Task directions: All of the lines below need to be copied exactly, apart from the pictures.

Information supplied:
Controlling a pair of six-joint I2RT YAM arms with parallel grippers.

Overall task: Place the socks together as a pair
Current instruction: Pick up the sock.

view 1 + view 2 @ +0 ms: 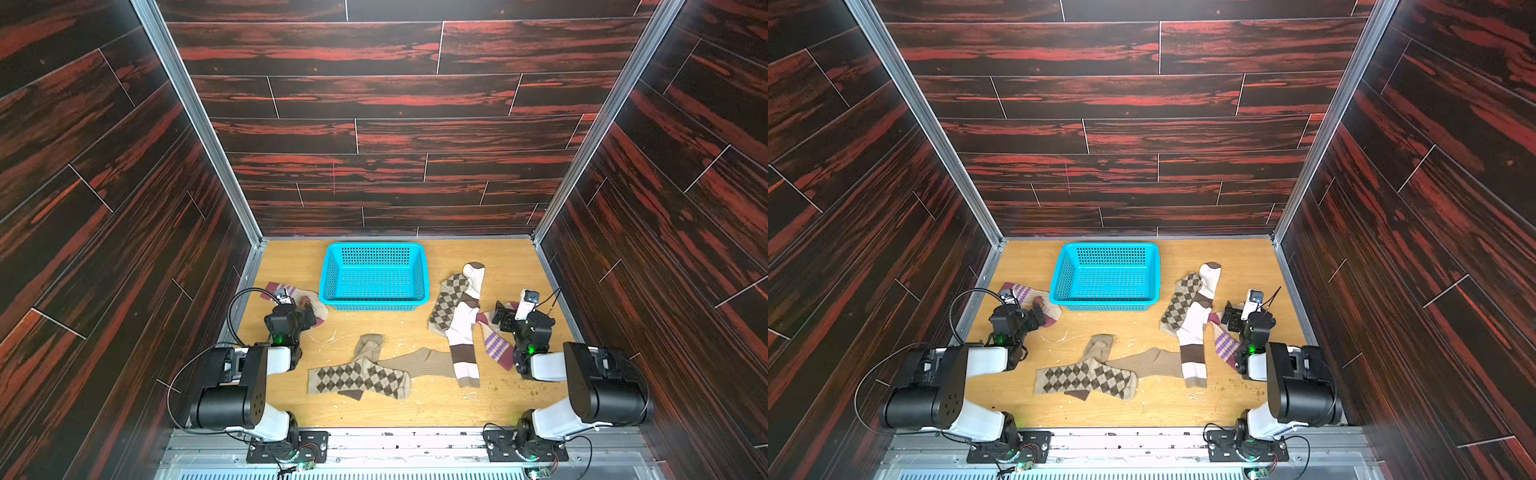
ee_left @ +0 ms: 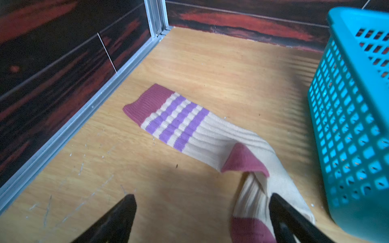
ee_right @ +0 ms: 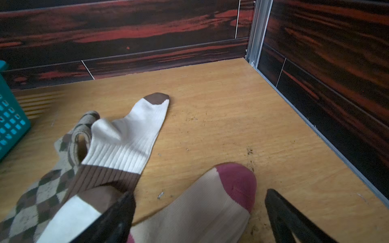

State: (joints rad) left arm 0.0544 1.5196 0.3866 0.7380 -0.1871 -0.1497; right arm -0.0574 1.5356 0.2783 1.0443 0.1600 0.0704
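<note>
The left gripper (image 2: 202, 199) stands spread wide, holding nothing, over the foot of a purple-striped cream sock (image 2: 189, 126) at far left, beside the blue basket (image 1: 374, 306). The right gripper (image 3: 200, 195) is also wide and empty over the maroon toe of the matching sock (image 3: 210, 208) at right. Left of that, a white brown-banded sock (image 1: 463, 332) overlaps an argyle sock (image 1: 446, 301). A second argyle sock (image 1: 361, 378) and ribbed tan socks (image 1: 424, 361) lie near centre.

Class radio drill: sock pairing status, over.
Left gripper and right gripper open, empty. Cream purple-striped fabric sock at left, its mate at right. White brown-banded sock beside mate.
</note>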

Solution:
Controlling a pair of six-joint I2RT YAM arms with parallel grippers.

Overall task: Place the socks together as a pair
Current instruction: Pick up the sock.

view 1 + view 2 @ +0 ms: 
ee_left @ +0 ms: 
ee_right @ +0 ms: 

State: (joints rad) left arm 0.0544 1.5196 0.3866 0.7380 -0.1871 -0.1497; right arm -0.0574 1.5356 0.2783 1.0443 0.1600 0.0704
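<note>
The left gripper (image 2: 202, 199) stands spread wide, holding nothing, over the foot of a purple-striped cream sock (image 2: 189, 126) at far left, beside the blue basket (image 1: 374, 306). The right gripper (image 3: 200, 195) is also wide and empty over the maroon toe of the matching sock (image 3: 210, 208) at right. Left of that, a white brown-banded sock (image 1: 463, 332) overlaps an argyle sock (image 1: 446, 301). A second argyle sock (image 1: 361, 378) and ribbed tan socks (image 1: 424, 361) lie near centre.

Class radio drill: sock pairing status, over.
Left gripper and right gripper open, empty. Cream purple-striped fabric sock at left, its mate at right. White brown-banded sock beside mate.
</note>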

This exercise has been fully answered.